Signbank / Global-signbank

An online sign dictionary and sign database management system for research purposes. Developed originally by Steve Cassidy/ This repo is a fork for the Dutch version, previously called 'NGT-Signbank'.
http://signbank.cls.ru.nl
BSD 3-Clause "New" or "Revised" License
19 stars 13 forks source link

Implement authentication token for the API #1187

Open Woseseltops opened 3 months ago

Woseseltops commented 3 months ago

Related to #1152

Discussion with @susanodd today. We decided on these things:

Woseseltops commented 3 months ago

@susanodd, to make a view accessible as API endpoint:

susanodd commented 3 months ago

[SKIP, do it old school] @Woseseltops I'm having trouble creating the tokens. I need an appropriate example. 99 percent of all the web documentation turns out to be the Rest framework. And the searching gets worse when you add "without rest framework" or "not using rest framework". I tried adding Python 3.12 to it, since it's not supported by rest. I've been searching for 2 hours now.

(The google search engine keeps altering what I'm trying to query and makes it still looking for authentication with rest framework. Is it owned by Google or something?)

I installed the "auth_token" module. There is lots of documentation, but lacking examples.

susanodd commented 3 months ago

[SKIP, do it old school] @Woseseltops this is separate from the previous paragraph. It won't migrate the database using the auth_token. (Same as when trying to migrate with the rest framework.) Does this not work with Python 3.12 either?

django.db.utils.DatabaseError: database disk image is malformed

susanodd commented 3 months ago

[SKIP, do it old school] @Woseseltops (read the above first). How to solve this? Can we put the IP address of UvA in allowed servers in the apache settings?

The alternative is to implement the tokens from scratch.

susanodd commented 3 months ago

[OLD SCHOOL]

The token will be created by hand using old methods of creating keys for this.

I'm working on the session variable for dark mode (#1166).

I'm wondering:

When we create such a token for the API, isn't the actual "token" going to be visible in the calls to signbank from outside of signbank? (Session communication with the server.) What's to stop spies from just listening in and grabbing the token?

This is what I was trying to ask on Friday @Woseseltops : is the "streaming" done on the (Rest) tokens done in order to make the communicated tokens not be "visible" in their entirety to aliens trying to monitor communication to Signbank?

(Or do we need to encrypt them as well? Like for passwords.)

(This is not a nonsense question, the Google analytics records the communication, see the old issue about website statistics.)

susanodd commented 3 months ago

I made a first go at this, by creating a class for the tokens and accessing them in the User Profile.

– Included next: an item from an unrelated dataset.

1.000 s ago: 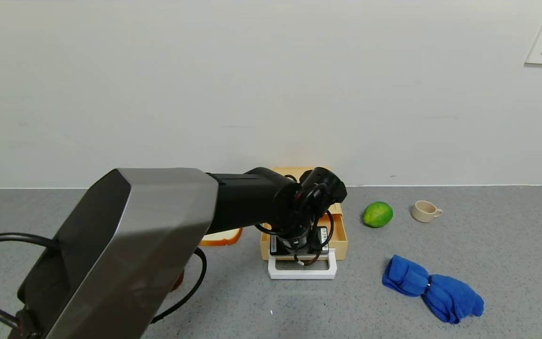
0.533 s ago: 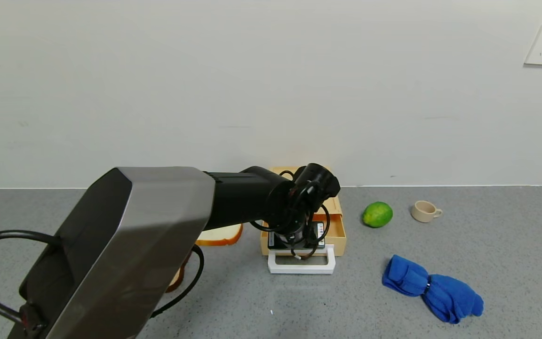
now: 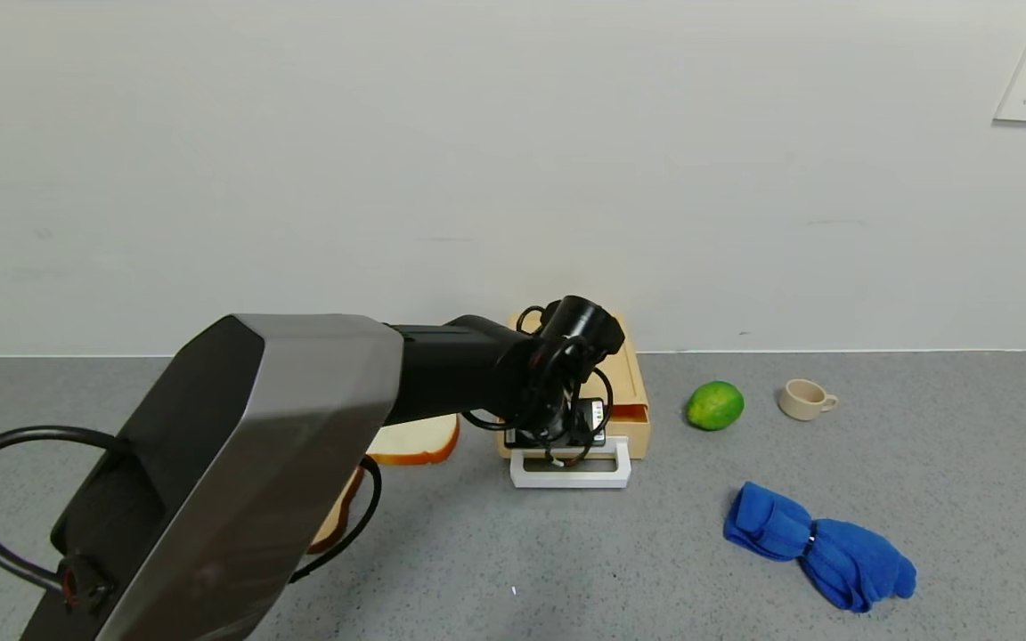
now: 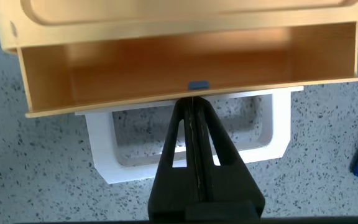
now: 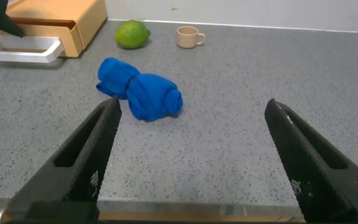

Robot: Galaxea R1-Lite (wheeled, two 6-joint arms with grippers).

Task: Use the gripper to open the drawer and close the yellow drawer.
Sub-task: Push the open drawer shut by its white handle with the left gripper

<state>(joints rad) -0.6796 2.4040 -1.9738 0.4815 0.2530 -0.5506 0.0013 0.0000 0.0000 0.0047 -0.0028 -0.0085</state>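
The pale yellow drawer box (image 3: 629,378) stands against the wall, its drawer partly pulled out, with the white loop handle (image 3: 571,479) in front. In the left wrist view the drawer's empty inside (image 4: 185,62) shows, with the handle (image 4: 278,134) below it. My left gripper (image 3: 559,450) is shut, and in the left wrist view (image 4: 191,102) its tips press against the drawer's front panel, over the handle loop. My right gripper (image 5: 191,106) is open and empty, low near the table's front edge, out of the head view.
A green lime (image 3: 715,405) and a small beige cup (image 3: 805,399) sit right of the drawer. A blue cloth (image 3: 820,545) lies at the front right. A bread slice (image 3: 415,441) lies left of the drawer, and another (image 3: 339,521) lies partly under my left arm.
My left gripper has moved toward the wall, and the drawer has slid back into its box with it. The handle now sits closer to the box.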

But I am not the right person to code the creation and employment of these tokens in the API communication.

@Woseseltops according to @Woseseltops has lots of experience using API tokens.

Woseseltops commented 2 months ago

Hey @susanodd , I read you were hoping I'd do this one! I'll start with how I would approach this one; perhaps once you see the design, you'll be faster actually implementing it, but we'll see :) .

Phase 1: have an auth token Django model. Once you create it, it automatically generates content like this:

def generate_auth_token(length=16):
    """Generate a random authentication token."""
    alphabet = string.ascii_letters + string.digits
    return ''.join(secrets.choice(alphabet) for _ in range(length))

but it only stores the hash of this content

def hash_token(token):
    """Hash the token using SHA-256."""
    hash_object = hashlib.sha256(token.encode())
    return hash_object.hexdigest()

You can store this like a normal Django model field. Furthermore, this token model stores who generated it, its expiration date, and (like we discussed) the scope, ie which datasets.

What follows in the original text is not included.